Postpartum depression may be a misnomer. A more accurate term might be postpartum neglect — not by mothers, but of mothers.
The human infant is uniquely helpless in the early weeks and months of life. His arms fly up over his head at random moments in a primitive “startle reflex.” His sleep patterns have no rhyme or reason. He eats and poops round the clock. Serving an evolutionary purpose, in part to achieve an upright bipedal posture, the human brain does 70 percent of its growth outside of the womb.
For a new human parent, the young infant’s absolute dependence may translate to no sleep, no showers, no ability to do anything but care for the baby. Harvey Karp has referred to this time period as the 4th trimester. His popular Happiest Baby on the Block series offer advice about what to do for a range of behavior challenges in this time period.
But as pediatrician turned psychoanalyst D.W.Winnicott identified, a mother knows what to do. He referred to this kind of care as “primary maternal preoccupation” a preoccupation that is not only healthy but also highly adaptive. The problem lies in the fact that in contemporary culture new mothers do not themselves have a “holding environment” that supports caring for the baby in the way his immature nervous system requires.
In an equally important evolutionary adaptation, the human newborn is available from the earliest hours of life for connection and complex communication. In a calm, quiet setting, at just a few hours of age a baby will turn to a mother’s voice, follow her face, make imitating movements with his mouth. He makes himself available for falling in love.
These two evolutionary adaptations come together in the concept as described by J. Ronald Lally of the “social womb.” The human infant, with his highly developed capacity for social interaction even from the first hours of birth:
… turns this seeming weakness into strength. During this dependent period the human brain is very active, developing more rapidly than at any subsequent period of life. It is picking up clues as to how it should grow, learning what it needs to survive, how to relate to others, and how to fit in and function in various settings and situations.
However, when the expectation exists that a new mother will function as she did before the baby was born, offering this “social womb” may be very difficult. Faced with this expectation, many mothers feel very much alone.
As Winnicott wisely observes, “It should be noted that mothers who have it in themselves to provide good-enough care can be enabled to do better by being cared for themselves in a way that acknowledges the essential nature of their task.”
In my behavioral pediatrics practice, whether a child is 2, 5, 10 or 17, mothers frequently describe feelings of deep loneliness in those earliest weeks and months that stand in stark contrast to the cultural expectation of joy and love.
Social isolation, anxiety, sadness, and marital stress color the experience of caring for a newborn who cried all the time, never slept, couldn’t breast-feed. Fussy infants became challenging toddlers. Tantrums, separation anxiety and family conflict define the preschool years. When these children enter the structured school system, problems of emotional regulation may lead to psychiatric diagnosis as defined by the DSM (Diagnostic and Statistical Manual of Mental Disorders).

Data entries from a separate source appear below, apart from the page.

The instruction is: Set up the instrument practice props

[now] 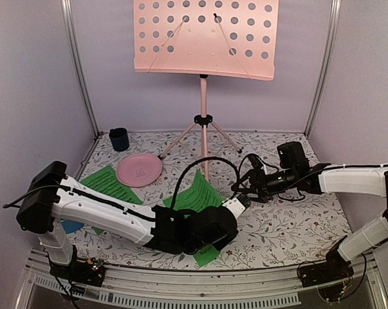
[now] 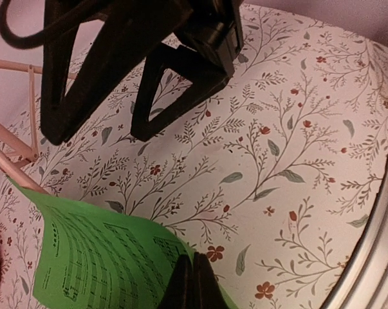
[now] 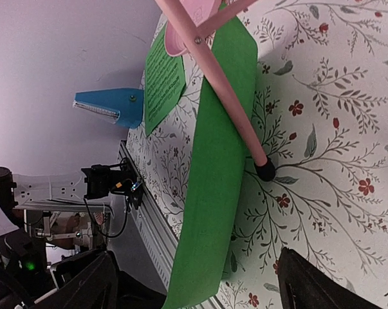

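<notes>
The pink music stand (image 1: 205, 38) is upright at the back, one leg (image 3: 226, 96) ending in a black foot. One green sheet-music page (image 1: 107, 183) lies flat at the left. My left gripper (image 1: 240, 203) (image 2: 194, 283) is shut on the edge of the second page (image 1: 197, 193) (image 2: 97, 257), which curls up off the mat. Close above it hovers my right gripper (image 1: 245, 187) (image 3: 200, 290), open, its fingers (image 2: 155, 84) apart, with the lifted page (image 3: 216, 180) running between them. The blue metronome (image 3: 113, 106) lies near the left arm, mostly hidden in the top view (image 1: 71, 225).
A round pink disc (image 1: 139, 170) and a small dark blue cup (image 1: 119, 138) sit at the back left of the floral mat (image 1: 290, 225). The stand's tripod legs (image 2: 13, 161) spread over the middle back. A metal rail (image 1: 200, 283) borders the near edge.
</notes>
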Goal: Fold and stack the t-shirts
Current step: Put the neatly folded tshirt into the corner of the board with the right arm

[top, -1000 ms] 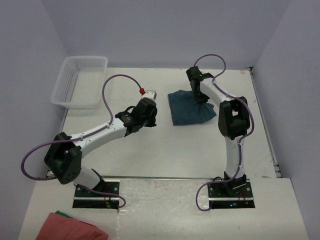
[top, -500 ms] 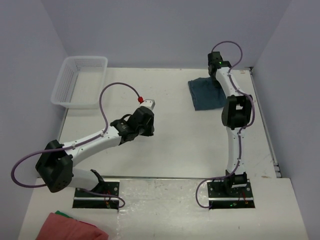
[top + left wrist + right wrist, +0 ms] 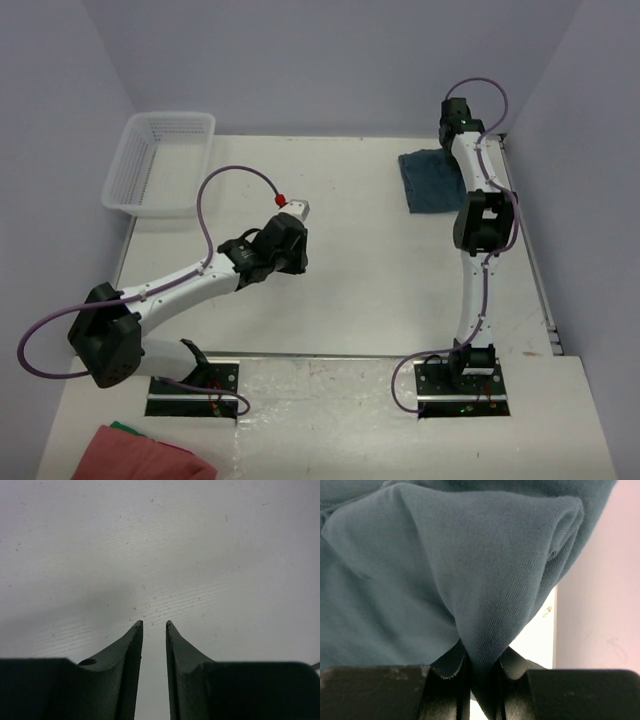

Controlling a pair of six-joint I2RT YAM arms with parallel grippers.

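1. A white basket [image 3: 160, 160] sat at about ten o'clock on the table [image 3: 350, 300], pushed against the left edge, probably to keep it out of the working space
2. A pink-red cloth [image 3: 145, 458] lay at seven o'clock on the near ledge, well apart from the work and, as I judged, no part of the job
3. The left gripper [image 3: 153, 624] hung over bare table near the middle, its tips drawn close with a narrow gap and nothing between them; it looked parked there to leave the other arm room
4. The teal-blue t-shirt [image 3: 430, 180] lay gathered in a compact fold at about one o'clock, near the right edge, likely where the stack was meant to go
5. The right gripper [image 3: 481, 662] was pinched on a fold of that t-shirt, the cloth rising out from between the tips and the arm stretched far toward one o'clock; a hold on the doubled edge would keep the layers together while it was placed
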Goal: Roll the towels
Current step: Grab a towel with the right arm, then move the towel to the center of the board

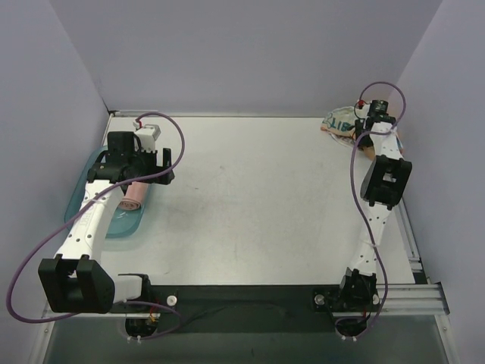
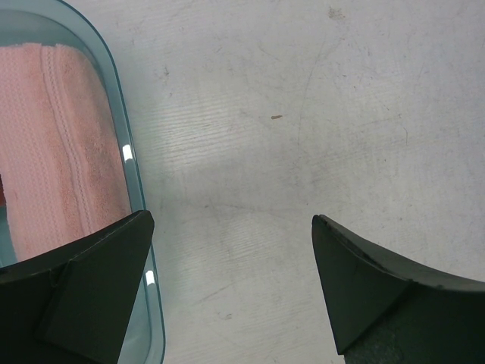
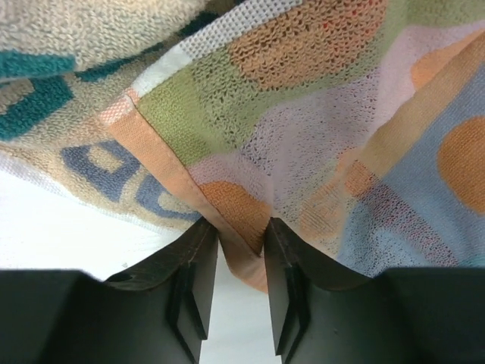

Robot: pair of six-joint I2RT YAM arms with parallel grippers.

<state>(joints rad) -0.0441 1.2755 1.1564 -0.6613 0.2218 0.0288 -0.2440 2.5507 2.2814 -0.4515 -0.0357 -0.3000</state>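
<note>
Top view: 1 shallow teal plastic tray [image 1: 114,225] w/ rounded corners; 1 pink towel [image 1: 132,199] lies in it, looks rolled, partly under the L gripper [image 1: 136,171]. Well apart, far to the tray's right, 1 crumpled heap: whitish lettered towel [image 1: 339,120] shows, rest hidden by the R gripper [image 1: 365,130]. L wrist: jaws wide apart, holding nothing, over the tray's glossy rim and scuffed table [image 2: 318,114]; pink towel's ribbed knit cut off at frame edge. R wrist: jaws nearly together, pinching the orange hem of 1 striped towel [image 3: 341,114], loose knit w/ orange dots; lettering only partly legible.
</note>
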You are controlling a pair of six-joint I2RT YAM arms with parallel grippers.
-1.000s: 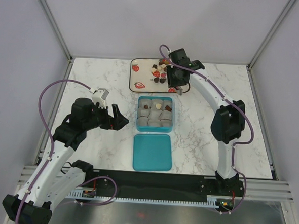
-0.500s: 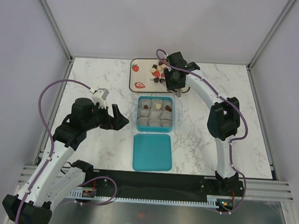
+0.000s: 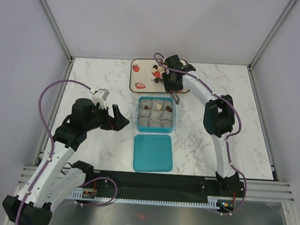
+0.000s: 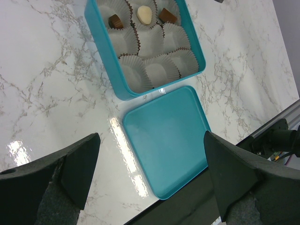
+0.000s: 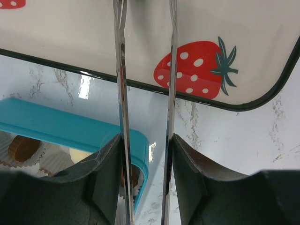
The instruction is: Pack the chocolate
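Three small brown and white chocolates [image 4: 144, 15] sit in the far row of white paper cups [image 4: 157, 70] in the square teal box [image 5: 56, 126]; six cups are bare, and more pieces lie on the white strawberry-printed tray [image 5: 234, 18] beyond. The right gripper [image 5: 146, 140] clamps thin metal tweezers [image 5: 121, 70]; the left gripper [image 4: 151, 137] gapes wide, empty

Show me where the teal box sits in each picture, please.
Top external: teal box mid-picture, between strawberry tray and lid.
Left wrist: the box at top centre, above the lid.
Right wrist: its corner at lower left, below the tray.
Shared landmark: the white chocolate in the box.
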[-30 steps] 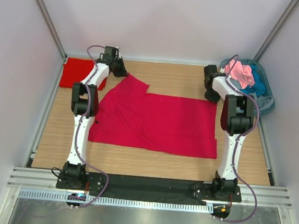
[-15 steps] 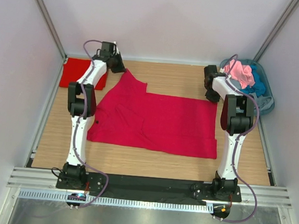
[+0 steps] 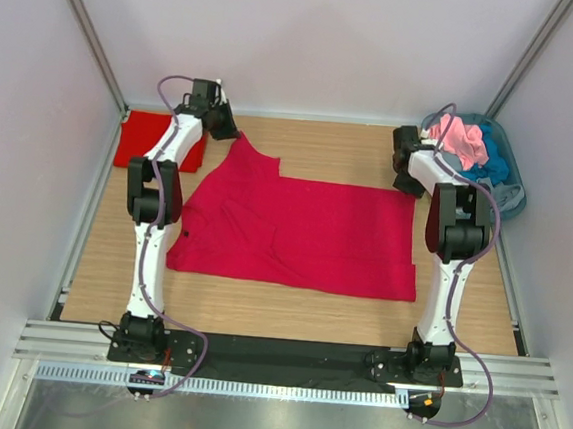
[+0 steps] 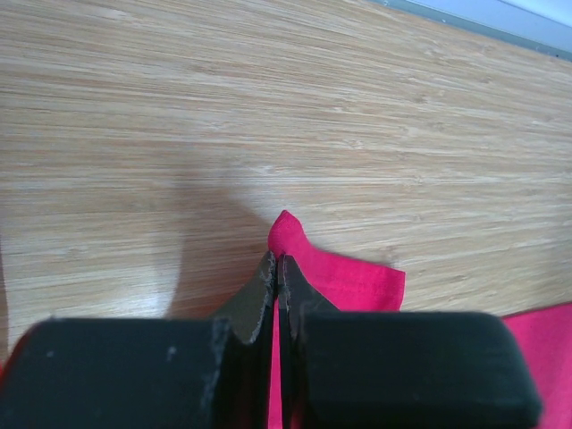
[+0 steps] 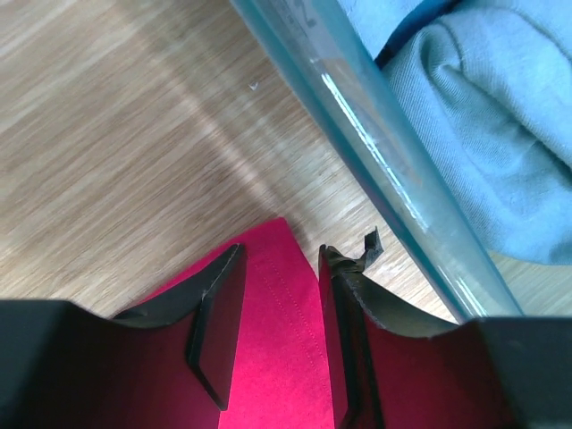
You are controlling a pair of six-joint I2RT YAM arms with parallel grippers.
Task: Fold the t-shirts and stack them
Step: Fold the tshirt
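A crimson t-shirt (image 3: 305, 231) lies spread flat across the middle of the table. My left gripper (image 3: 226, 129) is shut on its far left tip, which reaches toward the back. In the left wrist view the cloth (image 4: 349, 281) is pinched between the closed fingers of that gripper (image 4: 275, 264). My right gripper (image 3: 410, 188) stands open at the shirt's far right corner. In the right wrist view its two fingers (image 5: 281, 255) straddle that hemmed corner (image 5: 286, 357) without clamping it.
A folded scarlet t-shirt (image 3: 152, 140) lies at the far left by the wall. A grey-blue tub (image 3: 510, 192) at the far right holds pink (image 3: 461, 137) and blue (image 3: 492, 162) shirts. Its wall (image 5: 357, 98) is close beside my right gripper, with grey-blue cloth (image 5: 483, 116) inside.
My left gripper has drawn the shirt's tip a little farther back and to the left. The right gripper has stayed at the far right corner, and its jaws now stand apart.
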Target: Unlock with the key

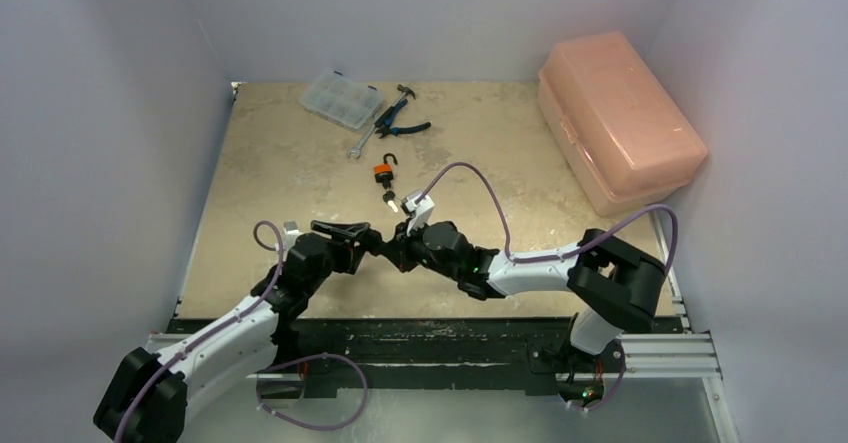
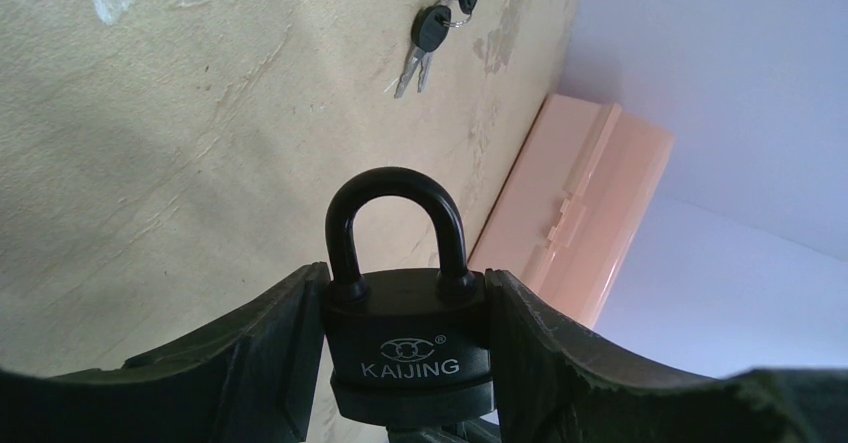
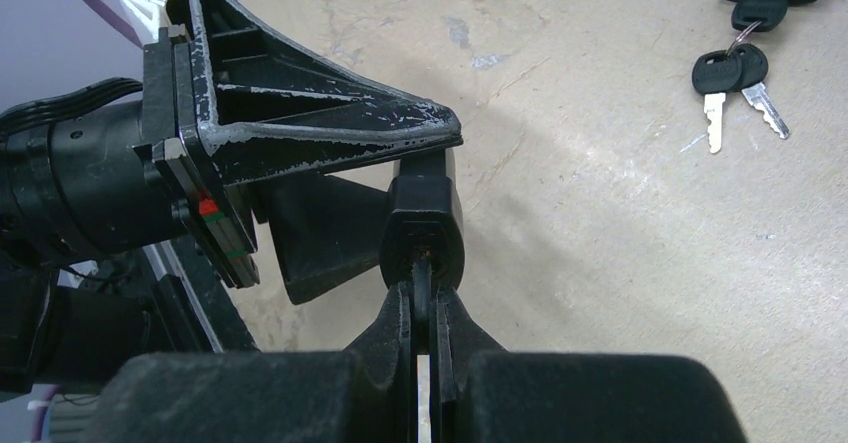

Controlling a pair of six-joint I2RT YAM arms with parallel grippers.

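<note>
My left gripper (image 2: 405, 279) is shut on the body of a black padlock (image 2: 408, 348) marked KAIJING and holds it above the table. Its shackle (image 2: 395, 213) sits down in the body, closed. My right gripper (image 3: 424, 301) is shut on a black key (image 3: 421, 281), whose blade is in the keyhole at the bottom of the padlock (image 3: 422, 225). In the top view the two grippers meet at the table's near middle, left (image 1: 358, 235) and right (image 1: 402, 243).
A second orange-and-black padlock (image 1: 383, 171) with spare keys (image 1: 392, 201) lies just beyond the grippers; the keys also show in the right wrist view (image 3: 735, 78). Pliers (image 1: 400, 120), a wrench (image 1: 362, 141) and a clear parts box (image 1: 340, 98) lie at the back. A pink case (image 1: 618, 118) stands at right.
</note>
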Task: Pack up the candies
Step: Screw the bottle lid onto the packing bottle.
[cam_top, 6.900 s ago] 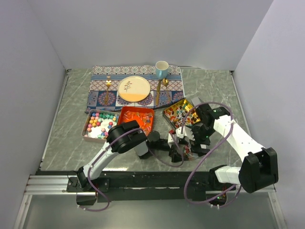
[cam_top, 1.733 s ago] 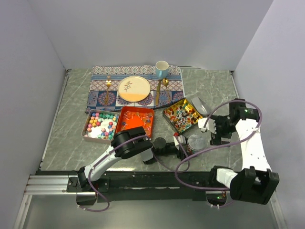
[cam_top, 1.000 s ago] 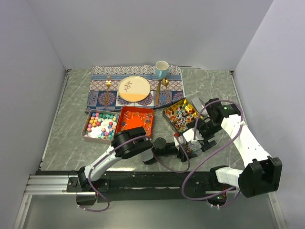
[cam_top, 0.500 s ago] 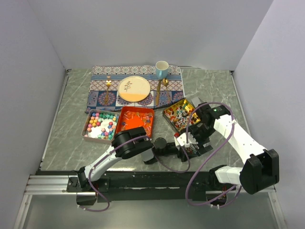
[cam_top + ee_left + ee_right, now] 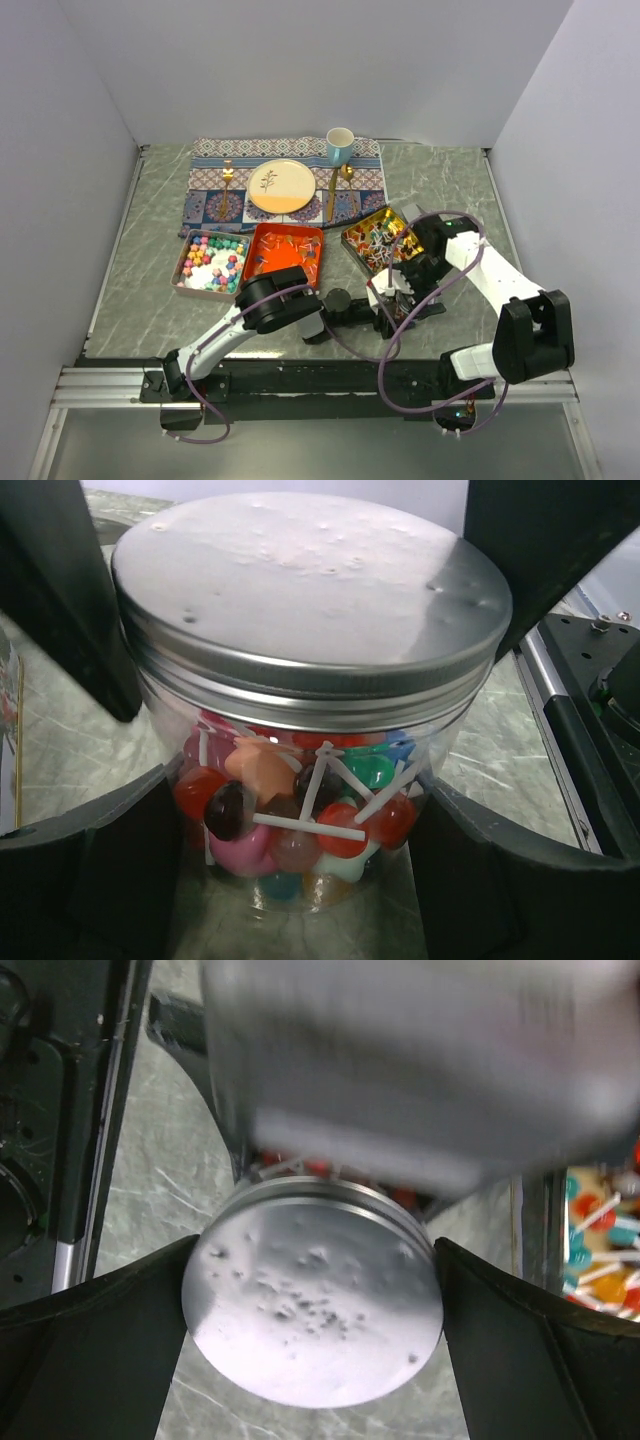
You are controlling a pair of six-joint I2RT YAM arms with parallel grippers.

Primary prevention lies in caring for mother and infant as a unit. In the first 8 to 12 weeks, brain growth (the infant brain makes 700 connections per second) and with that healthy development, requires care by the mother, or mother figures, in the same way that the mother’s body held the baby in pregnancy — 24 hours a day, seven days a week.
There is an evolutionary purpose to what in this country was once termed “lying in.” During a period of 3 to 4 weeks mothers were able to rest and connect with their baby while a group of women helped with household chores and offered emotional support.
Cultures around the world recognize the need for protecting the mother–baby pair in this way. Contemporary American society, with its unrealistic expectation of rapid return to pre-pregnancy functioning, is uniquely lacking in a culture of postpartum care.
We cannot go back in time to a period when extended family was available to provide a community of support. Nor will we be able or even want to return to a time when mothers stayed in bed for 3-4 weeks after childbirth. But some steps must be taken.
For just as we know that supporting mother-baby pairs leads to healthy development, we know that when early relationships suffer, the long-term consequences, for both mother and child, are significant and worrisome.
To optimize brain growth and development by providing a “social womb,” new families need to be held in the same way that the mother’s body holds the baby during pregnancy. Mother-baby groups, as offered by the Community Based Perinatal Support Model developed by MotherWoman, as well as increased paid parental leave and home visiting programs offer other forms of support, as does recognizing that physical recovery from childbirth does not happen overnight.
Perhaps the first and most important step in promoting healthy development lies in locating postpartum “illness” in its proper place — not in the mother, but in the way our society cares for mothers.